#### What is being asked:
The full listing, written out exactly and without images, is the expected result.
++++ Source data ++++
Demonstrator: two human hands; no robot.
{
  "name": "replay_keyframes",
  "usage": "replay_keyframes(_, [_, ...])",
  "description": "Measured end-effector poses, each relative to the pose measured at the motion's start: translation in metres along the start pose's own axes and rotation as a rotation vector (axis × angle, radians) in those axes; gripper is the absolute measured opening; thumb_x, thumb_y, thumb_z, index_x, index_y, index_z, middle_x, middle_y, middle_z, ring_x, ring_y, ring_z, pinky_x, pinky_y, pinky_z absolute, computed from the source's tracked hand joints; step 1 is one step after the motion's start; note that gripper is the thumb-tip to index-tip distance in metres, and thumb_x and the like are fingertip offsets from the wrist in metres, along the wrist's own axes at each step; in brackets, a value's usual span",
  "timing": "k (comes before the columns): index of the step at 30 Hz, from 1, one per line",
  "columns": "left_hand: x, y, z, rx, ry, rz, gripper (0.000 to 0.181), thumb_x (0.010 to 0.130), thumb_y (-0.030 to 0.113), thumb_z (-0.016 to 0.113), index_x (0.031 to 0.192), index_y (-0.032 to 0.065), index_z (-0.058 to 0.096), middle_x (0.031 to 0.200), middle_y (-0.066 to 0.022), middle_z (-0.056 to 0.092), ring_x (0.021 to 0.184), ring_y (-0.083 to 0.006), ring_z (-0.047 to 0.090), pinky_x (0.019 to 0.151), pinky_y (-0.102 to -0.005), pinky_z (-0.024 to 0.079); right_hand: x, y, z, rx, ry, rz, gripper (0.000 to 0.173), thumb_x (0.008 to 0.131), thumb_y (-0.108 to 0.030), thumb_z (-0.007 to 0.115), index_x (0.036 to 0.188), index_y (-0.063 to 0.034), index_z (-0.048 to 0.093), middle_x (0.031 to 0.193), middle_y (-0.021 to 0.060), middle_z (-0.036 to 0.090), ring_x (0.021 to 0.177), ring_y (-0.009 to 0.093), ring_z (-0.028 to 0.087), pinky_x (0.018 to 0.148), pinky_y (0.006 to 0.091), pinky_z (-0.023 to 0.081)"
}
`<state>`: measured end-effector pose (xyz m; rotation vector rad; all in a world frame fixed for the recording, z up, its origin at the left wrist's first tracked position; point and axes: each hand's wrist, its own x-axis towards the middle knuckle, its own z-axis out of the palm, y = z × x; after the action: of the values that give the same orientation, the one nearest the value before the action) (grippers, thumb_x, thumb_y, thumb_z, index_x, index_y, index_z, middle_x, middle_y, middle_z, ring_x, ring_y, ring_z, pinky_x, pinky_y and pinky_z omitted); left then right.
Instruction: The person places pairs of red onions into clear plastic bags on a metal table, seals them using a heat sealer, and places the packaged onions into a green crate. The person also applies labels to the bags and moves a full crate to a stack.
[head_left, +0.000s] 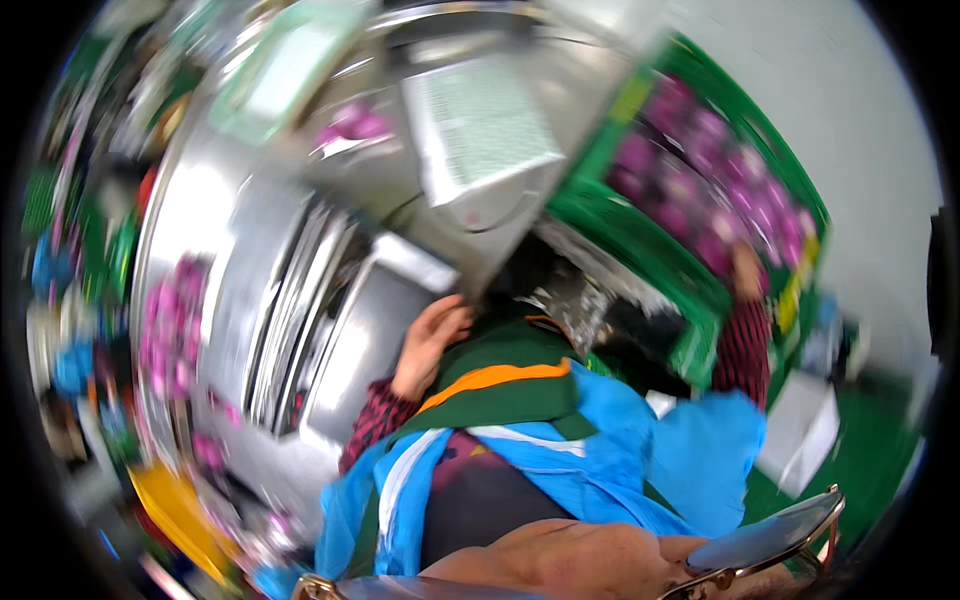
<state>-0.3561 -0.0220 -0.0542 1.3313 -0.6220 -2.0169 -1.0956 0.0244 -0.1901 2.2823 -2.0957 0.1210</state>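
My right hand (746, 271) reaches over the near right wall of a green plastic crate (634, 225). Its fingers are at the pink-purple rounded items (694, 180) heaped inside, blurred too much to name closely; whether it grips one cannot be told. In front of my body, my left hand (435, 337) is raised with fingers loosely curled and nothing visible in it. It is close to the right edge of a metal tray or box (356, 330) on the steel table (277, 457).
Flat on the steel surface lies a printed sheet (487, 127), with a few pink items (356, 124) and a pale green tray (289, 75) left of it. More pink items (174, 326) line the table's left side. A black bag-like lining (592, 300) sits below the crate.
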Motion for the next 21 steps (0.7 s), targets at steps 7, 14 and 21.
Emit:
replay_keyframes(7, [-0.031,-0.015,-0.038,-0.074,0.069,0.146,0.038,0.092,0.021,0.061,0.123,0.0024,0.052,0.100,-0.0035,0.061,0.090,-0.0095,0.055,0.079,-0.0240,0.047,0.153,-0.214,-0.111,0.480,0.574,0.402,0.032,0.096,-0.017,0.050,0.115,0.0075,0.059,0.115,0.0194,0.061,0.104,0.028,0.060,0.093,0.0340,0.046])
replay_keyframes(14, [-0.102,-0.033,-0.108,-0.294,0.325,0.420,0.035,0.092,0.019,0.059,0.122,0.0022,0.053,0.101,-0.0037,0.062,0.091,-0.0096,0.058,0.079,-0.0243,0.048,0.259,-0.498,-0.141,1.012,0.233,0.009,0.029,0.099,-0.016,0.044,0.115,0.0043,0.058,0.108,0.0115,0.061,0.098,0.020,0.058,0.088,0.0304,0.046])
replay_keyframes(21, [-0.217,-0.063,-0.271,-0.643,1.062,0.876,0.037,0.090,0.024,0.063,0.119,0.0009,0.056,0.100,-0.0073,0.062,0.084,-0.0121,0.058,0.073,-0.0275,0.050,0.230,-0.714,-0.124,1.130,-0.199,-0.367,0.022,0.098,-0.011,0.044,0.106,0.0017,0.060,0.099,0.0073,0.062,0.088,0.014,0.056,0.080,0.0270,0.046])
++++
#### Answer section:
Demonstrator: two human hands; no robot.
{
  "name": "replay_keyframes",
  "usage": "replay_keyframes(_, [_, ...])",
  "description": "Measured end-effector poses, each relative to the pose measured at the motion's start: translation in metres along the start pose's own axes and rotation as a rotation vector (axis × angle, radians) in those axes; gripper is the absolute measured opening; thumb_x, thumb_y, thumb_z, index_x, index_y, index_z, middle_x, middle_y, middle_z, ring_x, ring_y, ring_z, pinky_x, pinky_y, pinky_z absolute, computed from the source's tracked hand joints; step 1 is one step after the motion's start; note that gripper is the thumb-tip to index-tip distance in metres, and thumb_x and the like are fingertip offsets from the wrist in metres, along the wrist's own axes at each step; in brackets, a value's usual span",
  "timing": "k (comes before the columns): index of the step at 30 Hz, from 1, one per line",
  "columns": "left_hand: x, y, z, rx, ry, rz, gripper (0.000 to 0.181), thumb_x (0.010 to 0.130), thumb_y (-0.030 to 0.113), thumb_z (-0.016 to 0.113), index_x (0.031 to 0.192), index_y (-0.032 to 0.065), index_z (-0.058 to 0.096), middle_x (0.031 to 0.200), middle_y (-0.066 to 0.022), middle_z (-0.056 to 0.092), ring_x (0.021 to 0.184), ring_y (-0.083 to 0.006), ring_z (-0.047 to 0.090), pinky_x (0.019 to 0.151), pinky_y (-0.102 to -0.005), pinky_z (-0.024 to 0.079); right_hand: x, y, z, rx, ry, rz, gripper (0.000 to 0.173), thumb_x (0.008 to 0.131), thumb_y (-0.108 to 0.030), thumb_z (-0.007 to 0.115), index_x (0.036 to 0.188), index_y (-0.063 to 0.034), index_z (-0.048 to 0.093), middle_x (0.031 to 0.193), middle_y (-0.021 to 0.060), middle_z (-0.036 to 0.090), ring_x (0.021 to 0.177), ring_y (-0.009 to 0.093), ring_z (-0.028 to 0.087), pinky_x (0.018 to 0.148), pinky_y (0.006 to 0.091), pinky_z (-0.023 to 0.081)"
}
`<state>`: measured end-effector pose (xyz m; rotation vector rad; all in a world frame fixed for the recording, z up, its origin at the left wrist's first tracked position; point and axes: each hand's wrist, its own x-axis towards the middle knuckle, its own z-axis out of the palm, y = z × x; after the action: of the values that give the same orientation, the one nearest the value before the action) (grippers, thumb_x, thumb_y, thumb_z, index_x, index_y, index_z, middle_x, middle_y, middle_z, ring_x, ring_y, ring_z, pinky_x, pinky_y and pinky_z omitted); left then right.
Instruction: The person places pairs of red onions into clear plastic bags on a metal table, seals them using a heat sealer, and places the packaged onions into a green crate. The person also applies labels to the bags and moves a full crate to a stack.
[head_left, +0.000s] 
<state>-0.3561 -0.0220 -0.0542 1.3313 -0.6220 -2.0169 -1.0956 0.0244 -0.1901 2.2823 -2.0957 0.1210</state>
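My right hand (746, 271) reaches over the near right wall of a green plastic crate (634, 225). Its fingers are at the pink-purple rounded items (694, 180) heaped inside, blurred too much to name closely; whether it grips one cannot be told. In front of my body, my left hand (435, 337) is raised with fingers loosely curled and nothing visible in it. It is close to the right edge of a metal tray or box (356, 330) on the steel table (277, 457).
Flat on the steel surface lies a printed sheet (487, 127), with a few pink items (356, 124) and a pale green tray (289, 75) left of it. More pink items (174, 326) line the table's left side. A black bag-like lining (592, 300) sits below the crate.
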Motion for the next 21 steps (0.7 s), targets at steps 7, 14 and 21.
Emit:
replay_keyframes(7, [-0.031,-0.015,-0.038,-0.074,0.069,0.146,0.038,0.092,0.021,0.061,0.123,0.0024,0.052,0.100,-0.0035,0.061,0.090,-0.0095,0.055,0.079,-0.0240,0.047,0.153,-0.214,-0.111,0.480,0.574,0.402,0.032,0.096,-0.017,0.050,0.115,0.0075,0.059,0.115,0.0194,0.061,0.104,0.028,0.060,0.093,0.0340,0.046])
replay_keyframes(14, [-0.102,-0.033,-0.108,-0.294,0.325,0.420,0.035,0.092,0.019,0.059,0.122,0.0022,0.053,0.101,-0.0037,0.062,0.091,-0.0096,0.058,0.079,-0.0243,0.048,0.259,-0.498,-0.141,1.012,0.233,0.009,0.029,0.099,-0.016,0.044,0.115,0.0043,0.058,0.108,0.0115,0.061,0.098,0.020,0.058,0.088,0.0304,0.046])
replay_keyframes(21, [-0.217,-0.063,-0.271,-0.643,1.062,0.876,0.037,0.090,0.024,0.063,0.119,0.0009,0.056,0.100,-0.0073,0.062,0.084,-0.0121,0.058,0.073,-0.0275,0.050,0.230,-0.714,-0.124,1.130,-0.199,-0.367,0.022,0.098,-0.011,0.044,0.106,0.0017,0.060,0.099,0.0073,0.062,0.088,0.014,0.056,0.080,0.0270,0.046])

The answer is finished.